The overhead is fairly minimal since we mostly intercept things that happen in
the app and don't really have any things that run continuously at high
frequency, e.g. we add about 0.5ms to network calls on average devices. The
RAM usage is limited since we put caps on how much data we capture in a
session. We do give devs the option to configure the SDK to capture
screenshots when errors occur, which is the largest consumption of RAM we
incur, but that can be disabled.

We make network calls for logs and submitting session data, so that does some
bandwidth, but as mentioned above we put caps on how much data we capture in a
session to avoid payloads getting excessively large.

We've had some customers who have been pretty sensitive to battery drain, and
from working with them we've solved a couple of issues that did affect battery
drainage, but no longer do.

We haven't invested a ton of effort yet to optimize the SDK specifically for
2G environments. That said we do have customers using our service with large
user bases in India and the Philippines, where many of their users are on
less-than-stellar network connections. As we expand to serve more markets
where 2G is more common, we will be focusing on SDK performance for that.

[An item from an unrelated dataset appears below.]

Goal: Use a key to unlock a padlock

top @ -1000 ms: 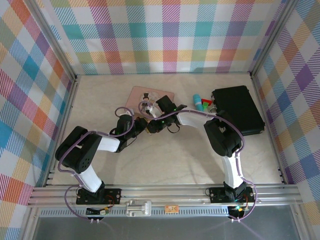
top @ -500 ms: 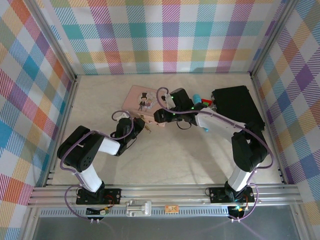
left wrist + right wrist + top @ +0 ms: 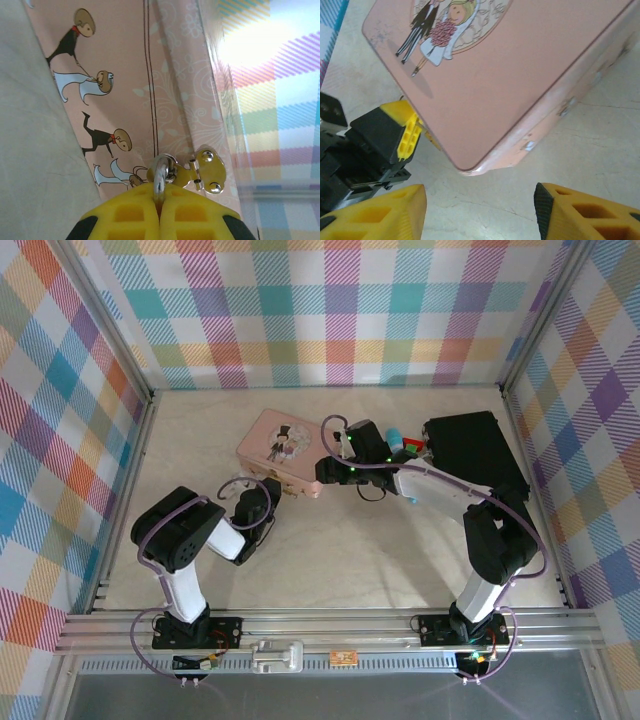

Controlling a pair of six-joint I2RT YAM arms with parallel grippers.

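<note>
Since half a second ago the left arm has drawn its elbow in toward 5 o'clock, and the pink rectangular picture tin (image 3: 275, 440) has turned slightly on the pale beige counter (image 3: 380, 550).

At the counter's 2 o'clock corner lies a flat black rectangular case (image 3: 478, 458). The tin sits left of centre toward 11 o'clock. Its lid shows a cartoon bride and groom, and its side wall carries walking figures.

From the tin's 7 o'clock side, the left tool (image 3: 272, 497) reaches in at the tin's near wall. From 3 o'clock, the right tool (image 3: 322, 478) hangs just over the tin's near corner. In the right wrist view the right tool (image 3: 480, 212) is spread wide with nothing between its yellow pads (image 3: 380, 215). The tin's corner lies at 12 o'clock of them.

A short teal marker-like tube (image 3: 394, 434) lies between the tin and the case.

The small padlock (image 3: 160, 176) is at the tin's near wall, pinched in the left tool (image 3: 161, 200), whose yellow pads are pressed together. Only its shackle shows, a thin, rounded loop of polished silver metal standing up from between the pads. The body is hidden. The loop touches the shiny pale-gold riveted latch (image 3: 208, 170) at its 3 o'clock, but I cannot tell whether it passes through.
</note>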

As to how we ensured the SDK wasn't causing problems.... blood, sweat, and
tears? Jokes aside, we had great early adopters who worked through some
painful bugs with us. We've also had some devs at companies that we think have
high code standards give us pointed feedback. Our basic thesis is that
development for mobile is hard, and developing an SDK for mobile that does not
impact the app it's integrated in is really hard, so we also used our own tool
to figure out when things were not going right with the SDK.

The backend stack uses a bunch of wonderful OSS tech like nginx, Kafka,
Cassandra, Clickhouse, Redis, MySQL, React, Gin, and Django. We are dealing
with data volumes that pose fun engineering challenges, and we wouldn't be
able to do it if we weren't standing on the shoulders of giants.

If I missed the mark or you're looking for more depth, don't hesitate to
follow up!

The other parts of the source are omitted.